## Problem
Select, from the data, each line where "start" occurs.

## Source material
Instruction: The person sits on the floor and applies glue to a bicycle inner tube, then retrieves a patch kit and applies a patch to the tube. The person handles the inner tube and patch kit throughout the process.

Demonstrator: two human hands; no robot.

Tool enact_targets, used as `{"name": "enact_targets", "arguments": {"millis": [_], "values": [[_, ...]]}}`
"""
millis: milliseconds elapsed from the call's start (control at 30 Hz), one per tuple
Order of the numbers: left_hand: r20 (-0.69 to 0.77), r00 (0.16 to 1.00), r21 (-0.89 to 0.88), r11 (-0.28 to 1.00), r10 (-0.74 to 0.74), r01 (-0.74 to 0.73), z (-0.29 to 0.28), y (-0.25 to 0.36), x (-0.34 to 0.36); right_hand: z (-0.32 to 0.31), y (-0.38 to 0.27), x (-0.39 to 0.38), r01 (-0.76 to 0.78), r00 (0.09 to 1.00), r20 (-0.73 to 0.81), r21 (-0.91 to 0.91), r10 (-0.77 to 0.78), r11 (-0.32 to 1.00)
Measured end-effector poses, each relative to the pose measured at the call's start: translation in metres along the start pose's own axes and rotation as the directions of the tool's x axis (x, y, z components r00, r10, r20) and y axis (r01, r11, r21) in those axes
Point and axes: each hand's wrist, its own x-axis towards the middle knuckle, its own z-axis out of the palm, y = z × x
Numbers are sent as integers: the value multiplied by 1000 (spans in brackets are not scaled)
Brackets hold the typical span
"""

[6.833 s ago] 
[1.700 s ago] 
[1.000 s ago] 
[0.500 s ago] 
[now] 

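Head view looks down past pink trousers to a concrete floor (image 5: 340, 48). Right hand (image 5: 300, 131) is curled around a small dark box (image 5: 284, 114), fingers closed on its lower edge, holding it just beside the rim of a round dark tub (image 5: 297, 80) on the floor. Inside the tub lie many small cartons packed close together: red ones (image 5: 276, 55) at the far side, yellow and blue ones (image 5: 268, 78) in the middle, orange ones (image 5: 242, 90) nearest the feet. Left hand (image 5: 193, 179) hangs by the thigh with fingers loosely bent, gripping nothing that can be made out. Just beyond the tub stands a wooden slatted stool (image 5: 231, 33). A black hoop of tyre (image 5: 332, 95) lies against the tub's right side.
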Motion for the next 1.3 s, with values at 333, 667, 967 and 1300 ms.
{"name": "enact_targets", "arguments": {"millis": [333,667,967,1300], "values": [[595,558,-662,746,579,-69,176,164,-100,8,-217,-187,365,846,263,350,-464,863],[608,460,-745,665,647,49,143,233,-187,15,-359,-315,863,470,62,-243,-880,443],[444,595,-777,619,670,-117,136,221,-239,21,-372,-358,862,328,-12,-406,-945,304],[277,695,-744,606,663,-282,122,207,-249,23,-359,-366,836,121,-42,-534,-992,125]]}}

## Written reply
millis: milliseconds elapsed from the call's start (control at 30 Hz), one per tuple
Measured end-effector poses, each relative to the pose measured at the call's start: translation in metres along the start pose's own axes and rotation as the directions of the tool's x axis (x, y, z components r00, r10, r20) and y axis (r01, r11, r21) in those axes

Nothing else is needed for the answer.